Born in Newark, N.J., he graduated from Westfield (N.J.) High School before enrolling at Amherst College, where he received his B.A. in mathematics in 1950.
Anderson, who had worked for Western Union as a part-time operator and wire supervisor as a teenager, joined the Navy in 1951 and served as communications officer on the USS Baltimore, a ship that was in the 1953 Coronation Naval Review in London for Queen Elizabeth II.
After his military service ended in 1954, he began learning computer programming and taught in the Newton public schools while pursuing graduate studies in teaching and education at Harvard University. He received his A.M.T. in teaching mathematics in 1955 and his Ed.D. in measurement and statistics in 1965.

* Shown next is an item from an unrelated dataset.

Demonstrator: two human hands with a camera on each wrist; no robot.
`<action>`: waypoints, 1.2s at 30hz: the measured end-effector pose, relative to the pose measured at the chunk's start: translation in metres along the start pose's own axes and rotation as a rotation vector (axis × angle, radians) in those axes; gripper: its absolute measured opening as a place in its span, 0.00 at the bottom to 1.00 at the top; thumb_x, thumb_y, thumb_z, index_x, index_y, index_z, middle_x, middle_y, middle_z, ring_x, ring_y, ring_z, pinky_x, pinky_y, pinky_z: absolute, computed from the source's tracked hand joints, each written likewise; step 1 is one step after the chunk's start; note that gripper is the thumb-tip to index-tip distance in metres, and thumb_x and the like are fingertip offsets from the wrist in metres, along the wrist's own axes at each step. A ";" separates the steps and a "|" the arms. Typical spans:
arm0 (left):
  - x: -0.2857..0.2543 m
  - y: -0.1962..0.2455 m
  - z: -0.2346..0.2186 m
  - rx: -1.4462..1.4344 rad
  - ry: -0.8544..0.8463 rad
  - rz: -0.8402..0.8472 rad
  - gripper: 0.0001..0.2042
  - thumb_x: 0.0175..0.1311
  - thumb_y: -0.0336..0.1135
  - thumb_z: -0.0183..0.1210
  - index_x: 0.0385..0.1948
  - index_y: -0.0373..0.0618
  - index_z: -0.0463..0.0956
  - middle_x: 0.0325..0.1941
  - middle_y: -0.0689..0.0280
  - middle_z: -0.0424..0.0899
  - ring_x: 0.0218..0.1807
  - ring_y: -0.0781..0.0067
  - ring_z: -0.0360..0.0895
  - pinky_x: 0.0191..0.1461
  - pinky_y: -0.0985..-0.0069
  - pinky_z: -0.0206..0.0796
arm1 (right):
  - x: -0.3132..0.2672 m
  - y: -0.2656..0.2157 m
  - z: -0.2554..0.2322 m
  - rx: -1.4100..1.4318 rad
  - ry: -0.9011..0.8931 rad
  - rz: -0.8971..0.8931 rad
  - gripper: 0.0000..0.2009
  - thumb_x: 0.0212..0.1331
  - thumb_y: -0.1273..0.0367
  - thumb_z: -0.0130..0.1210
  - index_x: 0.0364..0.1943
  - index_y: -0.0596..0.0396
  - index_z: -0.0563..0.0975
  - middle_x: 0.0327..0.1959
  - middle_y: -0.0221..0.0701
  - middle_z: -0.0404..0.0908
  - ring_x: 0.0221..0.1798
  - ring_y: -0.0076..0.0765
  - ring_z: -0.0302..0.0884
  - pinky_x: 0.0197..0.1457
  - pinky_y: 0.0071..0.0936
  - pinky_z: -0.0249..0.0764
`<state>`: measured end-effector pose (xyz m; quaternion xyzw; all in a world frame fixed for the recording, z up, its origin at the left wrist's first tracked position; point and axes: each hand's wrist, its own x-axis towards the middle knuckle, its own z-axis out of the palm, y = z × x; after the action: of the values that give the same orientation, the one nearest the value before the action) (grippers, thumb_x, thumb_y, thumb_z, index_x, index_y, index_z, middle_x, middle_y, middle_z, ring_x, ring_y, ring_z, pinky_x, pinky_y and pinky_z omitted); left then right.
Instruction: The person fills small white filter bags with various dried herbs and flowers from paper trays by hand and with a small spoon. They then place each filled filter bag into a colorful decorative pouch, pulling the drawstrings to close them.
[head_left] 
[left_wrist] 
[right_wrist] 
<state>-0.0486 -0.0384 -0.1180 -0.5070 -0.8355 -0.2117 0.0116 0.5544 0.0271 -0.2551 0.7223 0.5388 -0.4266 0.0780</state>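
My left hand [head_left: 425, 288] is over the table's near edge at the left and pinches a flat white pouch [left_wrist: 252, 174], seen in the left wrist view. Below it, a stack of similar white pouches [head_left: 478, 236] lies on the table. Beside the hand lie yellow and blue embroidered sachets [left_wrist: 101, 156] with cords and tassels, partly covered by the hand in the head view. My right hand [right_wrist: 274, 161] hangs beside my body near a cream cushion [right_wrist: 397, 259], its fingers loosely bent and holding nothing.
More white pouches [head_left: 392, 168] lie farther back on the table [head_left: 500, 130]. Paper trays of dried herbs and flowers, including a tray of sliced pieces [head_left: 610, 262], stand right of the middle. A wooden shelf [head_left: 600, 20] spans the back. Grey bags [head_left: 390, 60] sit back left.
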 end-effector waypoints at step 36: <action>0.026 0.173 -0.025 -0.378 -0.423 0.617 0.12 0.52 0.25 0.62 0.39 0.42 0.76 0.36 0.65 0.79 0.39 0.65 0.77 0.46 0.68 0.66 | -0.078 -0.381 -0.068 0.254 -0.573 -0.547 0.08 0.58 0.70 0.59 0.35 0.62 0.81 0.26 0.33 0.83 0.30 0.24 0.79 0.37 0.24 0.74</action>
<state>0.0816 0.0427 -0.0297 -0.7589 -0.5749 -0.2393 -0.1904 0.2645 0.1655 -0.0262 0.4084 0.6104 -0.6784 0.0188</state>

Prior to joining the School of Education faculty in 1967, he was a teaching fellow and an instructor at Harvard from 1958-64, director of research and development at New England Education Data Systems from 1961-64, and assistant professor of education at the University of Delaware from 1965-67.

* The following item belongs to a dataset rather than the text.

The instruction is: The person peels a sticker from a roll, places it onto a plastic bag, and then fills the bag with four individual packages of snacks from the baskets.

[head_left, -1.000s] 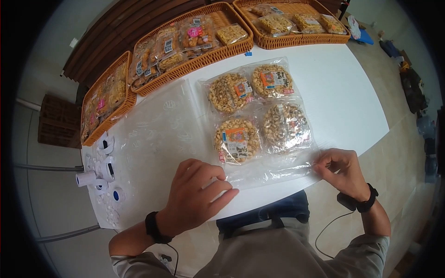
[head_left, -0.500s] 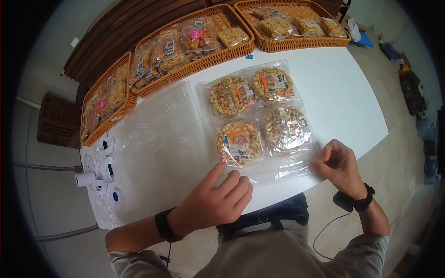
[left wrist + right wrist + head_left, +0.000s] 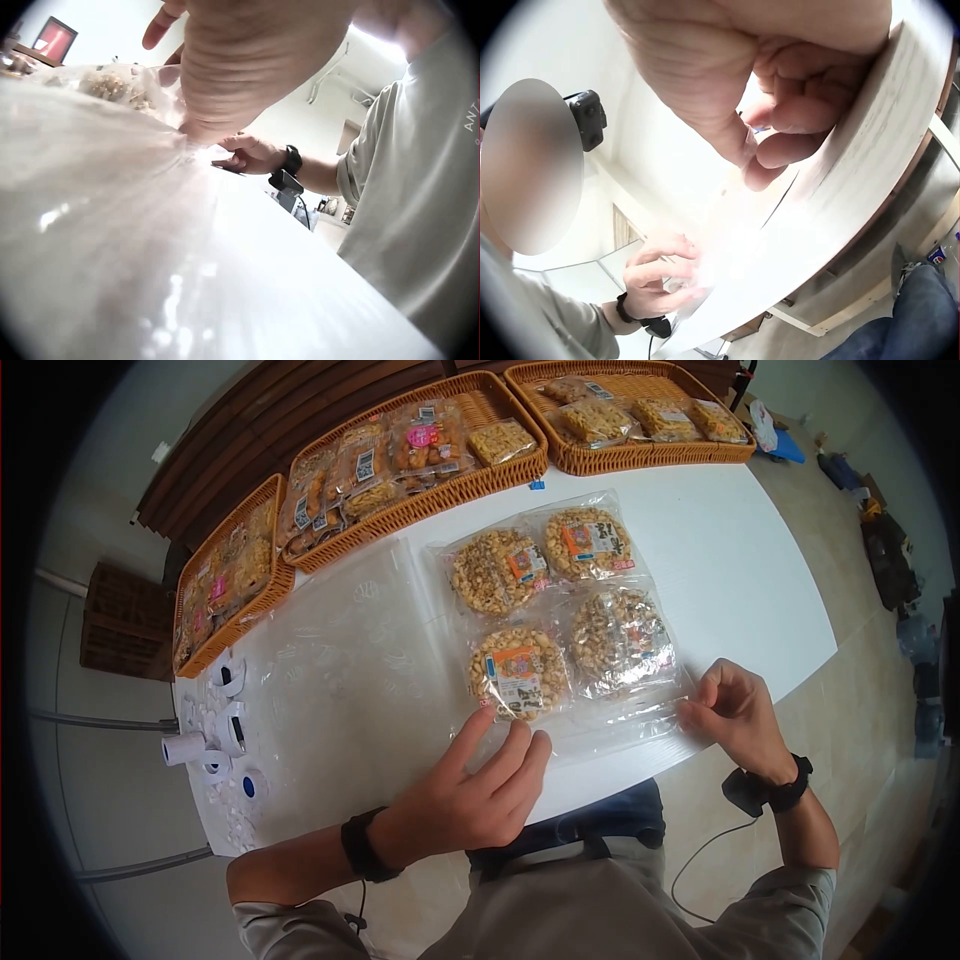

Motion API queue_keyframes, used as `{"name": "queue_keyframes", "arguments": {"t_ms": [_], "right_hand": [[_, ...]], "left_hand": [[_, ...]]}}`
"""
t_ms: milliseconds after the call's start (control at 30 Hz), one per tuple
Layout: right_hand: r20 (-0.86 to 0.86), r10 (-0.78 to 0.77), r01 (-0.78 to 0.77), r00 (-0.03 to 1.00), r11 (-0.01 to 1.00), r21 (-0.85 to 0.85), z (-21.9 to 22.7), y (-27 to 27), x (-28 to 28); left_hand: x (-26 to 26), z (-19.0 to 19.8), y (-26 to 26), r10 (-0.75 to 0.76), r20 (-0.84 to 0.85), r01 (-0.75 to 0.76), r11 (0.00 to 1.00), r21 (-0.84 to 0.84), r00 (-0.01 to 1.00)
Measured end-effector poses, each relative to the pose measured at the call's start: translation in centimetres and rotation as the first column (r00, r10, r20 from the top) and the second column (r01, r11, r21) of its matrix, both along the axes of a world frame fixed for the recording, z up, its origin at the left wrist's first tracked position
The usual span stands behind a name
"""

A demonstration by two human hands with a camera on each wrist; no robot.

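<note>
A large clear plastic bag (image 3: pixel 600 728) lies on the white table, with round packaged nut cakes (image 3: pixel 518 672) in two rows of two under the film. At the bag's near right corner my right hand (image 3: pixel 738 722) pinches the film between thumb and index finger; in the right wrist view that hand (image 3: pixel 780 105) shows thumb and fingertips meeting. My left hand (image 3: pixel 478 800) is at the near left edge of the bag, fingers spread and extended over the film beside the lower left cake. The left wrist view has this hand (image 3: pixel 247 60) close above crinkled film (image 3: pixel 97 225); its thumb's contact is unclear.
Wicker baskets (image 3: pixel 420 490) of packaged snacks line the table's far side and far left. More clear film (image 3: pixel 340 650) lies left of the cakes. Rolls of white labels (image 3: pixel 184 748) and small scraps stand at the left edge. The table's near edge borders my body.
My left hand has moved right and its fingers have spread out over the film's edge. The bag and cakes have shifted slightly towards me. My right hand keeps its pinch, slightly raised.
</note>
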State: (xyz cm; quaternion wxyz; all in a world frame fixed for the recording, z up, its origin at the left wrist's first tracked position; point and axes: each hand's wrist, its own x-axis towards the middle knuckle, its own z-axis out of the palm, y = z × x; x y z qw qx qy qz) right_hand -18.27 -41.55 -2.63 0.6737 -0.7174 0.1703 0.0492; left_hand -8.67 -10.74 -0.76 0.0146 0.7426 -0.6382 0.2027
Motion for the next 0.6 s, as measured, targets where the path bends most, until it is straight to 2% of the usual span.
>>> {"name": "queue_keyframes", "arguments": {"t_ms": [533,600], "right_hand": [[0.059,0.035,-0.038,0.998,0.998,0.058,-0.5,-1.6,-0.3],[0.067,0.039,-0.046,0.997,0.993,0.106,0.0,-1.4,-0.1]], "left_hand": [[0.6,1.4,0.7,0.047,-0.118,-0.059,0.993,-0.099,0.992],[0.8,2.0,0.8,0.050,-0.118,-0.062,0.993,-0.101,0.992]]}}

He taught higher education management systems courses in the School of Education until his retirement in 1998.
He also did consulting work in school scheduling in the U.S. and Asia. He lectured on television for Japanese universities in Hokkaido, in person at several schools throughout Australia, and joined a People-to-People trip about computers and other trips to China between 1987 and 2005. When Bill Clinton became president, Anderson delivered a message from Vice President Al Gore to the Chinese from the stage of the Great Hall of the People in Beijing. He twice went around the world via Russia.
He worked on trail crews in Vermont and New York, hiked the entire Green Mountain Trail, and climbed all 46 peaks above 4,000 feet in the Adirondacks. He also led both Boy Scout and Girl Scout troops; worked as motorman/conductor at three trolley museums; and served on Chamber of Commerce committees.

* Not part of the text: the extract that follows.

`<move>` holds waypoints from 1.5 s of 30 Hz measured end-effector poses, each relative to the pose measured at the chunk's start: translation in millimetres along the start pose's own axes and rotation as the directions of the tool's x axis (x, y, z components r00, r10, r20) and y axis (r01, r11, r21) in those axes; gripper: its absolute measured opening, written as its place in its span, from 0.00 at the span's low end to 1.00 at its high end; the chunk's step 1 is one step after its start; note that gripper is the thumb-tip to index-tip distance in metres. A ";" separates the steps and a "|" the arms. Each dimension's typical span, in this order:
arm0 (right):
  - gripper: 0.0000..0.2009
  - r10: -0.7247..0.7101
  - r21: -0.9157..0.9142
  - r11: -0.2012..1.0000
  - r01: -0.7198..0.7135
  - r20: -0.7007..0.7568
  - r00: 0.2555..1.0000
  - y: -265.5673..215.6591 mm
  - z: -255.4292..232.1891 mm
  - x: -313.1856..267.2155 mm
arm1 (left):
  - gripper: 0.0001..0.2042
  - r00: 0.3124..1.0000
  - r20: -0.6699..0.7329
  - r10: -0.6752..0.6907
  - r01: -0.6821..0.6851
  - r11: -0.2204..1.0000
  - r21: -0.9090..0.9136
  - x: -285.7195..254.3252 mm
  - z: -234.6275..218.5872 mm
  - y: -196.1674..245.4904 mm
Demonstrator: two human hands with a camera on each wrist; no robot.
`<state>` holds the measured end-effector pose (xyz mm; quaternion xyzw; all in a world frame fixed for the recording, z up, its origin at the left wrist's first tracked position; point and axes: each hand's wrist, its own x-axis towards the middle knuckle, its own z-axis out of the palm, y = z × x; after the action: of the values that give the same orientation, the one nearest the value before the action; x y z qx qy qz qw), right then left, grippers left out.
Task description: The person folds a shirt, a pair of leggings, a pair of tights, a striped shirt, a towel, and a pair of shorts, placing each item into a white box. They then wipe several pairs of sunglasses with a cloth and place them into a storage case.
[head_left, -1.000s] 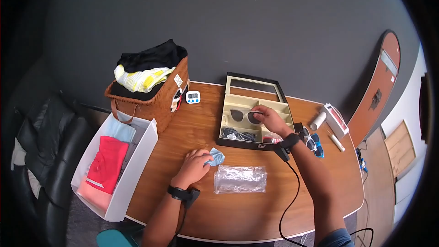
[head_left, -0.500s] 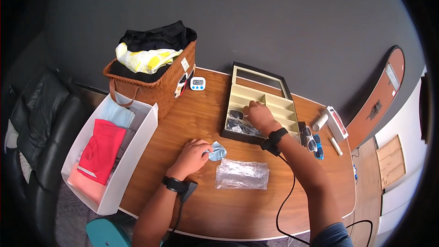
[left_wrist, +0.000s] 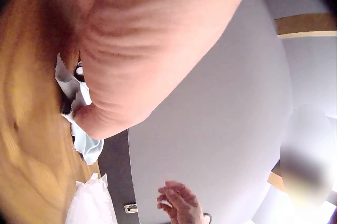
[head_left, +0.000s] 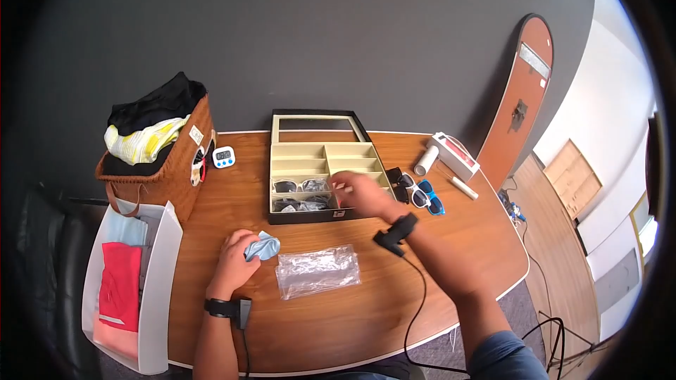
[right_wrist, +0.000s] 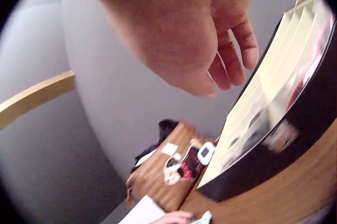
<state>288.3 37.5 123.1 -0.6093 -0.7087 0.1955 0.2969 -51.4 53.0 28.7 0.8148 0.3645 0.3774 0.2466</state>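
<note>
My left hand (head_left: 236,260) rests on the table at the front left, with a crumpled light blue cloth (head_left: 265,246) gripped at its thumb side. In the left wrist view, the thumb lies on the cloth (left_wrist: 88,147) and the other fingers are hidden. My right hand (head_left: 362,193) hovers over the front right of a black display case (head_left: 317,217) with cream compartments. Its fingers hang loosely curled with nothing in them, as the right wrist view shows. White-framed sunglasses (head_left: 301,186) lie in a left compartment, and dark glasses in plastic (head_left: 303,203) fill the one before it.
A clear plastic sleeve (head_left: 318,271) lies before the case. Several sunglasses (head_left: 420,195), a white cylinder (head_left: 426,160) and a white box (head_left: 454,157) are at right. At left stand a timer (head_left: 223,157), a wicker basket (head_left: 169,193) and a white bin (head_left: 163,288) of folded clothes.
My right hand has let go of the white-framed sunglasses, now in a compartment, and has drawn back to the case's front right. The left hand keeps the cloth; the head view has turned right.
</note>
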 end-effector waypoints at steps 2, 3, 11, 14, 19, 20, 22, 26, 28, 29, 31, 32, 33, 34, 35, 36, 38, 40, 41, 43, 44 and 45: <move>0.13 0.188 -0.167 0.960 -0.224 -0.205 0.960 40.2 -44.6 -21.3 | 0.12 1.000 0.015 -0.007 0.007 1.000 0.001 -1.3 -0.4 -4.5; 0.14 0.212 -0.178 0.945 -0.275 -0.308 0.927 67.1 -62.0 -34.4 | 0.11 0.998 0.063 -0.016 0.013 0.999 0.047 -1.4 -2.1 -4.5; 0.20 0.458 -0.122 0.832 -0.541 -0.398 0.795 187.8 -59.3 -71.4 | 0.07 0.981 0.152 -0.119 0.120 0.993 0.005 -1.2 -1.0 -10.6; 0.20 0.438 -0.214 0.828 -0.518 -0.331 0.836 202.6 -53.7 -60.2 | 0.07 0.983 0.130 -0.130 0.137 0.989 -0.051 -3.8 -0.5 -12.5; 0.08 0.620 0.450 0.756 -0.476 -0.255 0.742 134.8 -84.5 -77.7 | 0.07 0.991 0.100 -0.093 0.102 0.991 -0.085 -4.5 -1.7 -15.5; 0.08 0.622 0.449 0.754 -0.479 -0.255 0.741 120.6 -87.8 -86.2 | 0.07 0.990 0.103 -0.094 0.103 0.991 -0.087 -4.9 0.0 -16.5; 0.06 0.457 0.583 0.775 -0.245 -0.248 0.854 98.9 -93.9 -103.2 | 0.07 0.983 0.076 -0.165 0.176 0.967 -0.184 -2.1 2.4 -17.4; 0.05 0.234 0.703 0.711 0.006 -0.246 0.941 37.9 -41.6 -137.8 | 0.07 0.958 0.148 -0.245 0.283 0.887 -0.364 0.5 12.9 -9.6; 0.05 0.215 0.843 0.531 -0.087 -0.035 0.976 -0.6 -8.4 -148.5 | 0.07 0.986 0.092 -0.137 0.162 0.915 -0.369 6.2 22.4 18.3; 0.06 0.203 0.848 0.512 -0.138 0.036 0.979 -12.9 8.6 -151.9 | 0.06 0.996 0.069 -0.062 0.083 0.928 -0.362 8.5 23.2 44.2; 0.06 0.170 0.857 0.474 -0.204 0.138 0.976 -21.6 44.9 -156.6 | 0.06 0.996 0.021 0.087 -0.076 0.947 -0.312 12.0 21.7 93.4; 0.06 0.149 0.864 0.455 -0.215 0.164 0.975 -21.7 62.6 -158.1 | 0.06 0.986 -0.001 0.165 -0.159 0.950 -0.267 11.2 21.2 113.2; 0.07 0.153 0.894 0.411 -0.178 0.124 0.980 -24.2 76.0 -158.8 | 0.06 0.990 -0.011 0.140 -0.138 0.963 -0.231 8.0 19.1 133.4; 0.07 0.144 0.900 0.398 -0.178 0.130 0.981 -25.7 79.5 -158.9 | 0.06 0.988 -0.032 0.153 -0.156 0.968 -0.199 6.6 22.7 135.3; 0.07 0.126 0.886 0.427 -0.183 0.142 0.982 -27.1 80.7 -161.2 | 0.06 0.987 -0.046 0.155 -0.160 0.975 -0.157 7.0 23.9 129.4; 0.08 0.111 0.870 0.456 -0.188 0.154 0.982 -26.8 82.1 -163.9 | 0.05 0.986 -0.057 0.158 -0.164 0.980 -0.117 7.1 24.4 125.4; 0.09 0.128 0.885 0.428 -0.182 0.140 0.982 -20.2 86.5 -164.2 | 0.05 0.994 -0.103 0.043 -0.058 0.988 -0.144 6.8 15.1 130.4; 0.10 0.154 0.897 0.401 -0.185 0.133 0.979 -18.8 87.6 -167.1 | 0.06 0.970 -0.236 -0.058 0.018 0.986 -0.167 9.0 13.8 133.4; 0.11 0.151 0.875 0.440 -0.201 0.148 0.977 -22.3 85.0 -166.7 | 0.06 0.972 -0.233 -0.002 -0.027 0.992 -0.121 9.2 14.5 139.2; 0.12 0.133 0.844 0.487 -0.225 0.183 0.974 -23.2 86.3 -167.7 | 0.06 0.972 -0.199 0.126 -0.133 0.991 -0.023 8.3 25.1 143.7; 0.12 0.134 0.847 0.480 -0.229 0.188 0.973 -23.4 86.7 -168.0 | 0.06 0.967 -0.166 0.195 -0.193 0.981 0.023 7.2 33.3 142.3; 0.12 0.138 0.852 0.480 -0.206 0.158 0.978 -24.1 85.9 -168.2 | 0.07 0.973 -0.091 0.213 -0.209 0.976 0.054 4.1 38.8 142.6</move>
<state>227.3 -124.4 43.6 -0.4396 -0.4608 0.5728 0.5161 39.5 -36.1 104.0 0.8350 0.2957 0.4321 0.1691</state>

He helped found and became president of Association of Educational Data Systems, now an international organization. With other international organizations such as IEARN, he demonstrated his interest in helping the young people of various countries to learn about each other with the help of computer communications.
He leaves his wife, Pat; son Russell and his wife, Migle; and daughter Carol Rowe.
A Celebration of Life service is being held Saturday, Dec. 14 at 3 p.m. at First Congregational Church, 26 Meeting House Lane, Madison.
Memorial donations may be made to National Public Radio, Boy Scouts or Girl Scouts, or the Branford Electric Railway Association (Trolley Museum).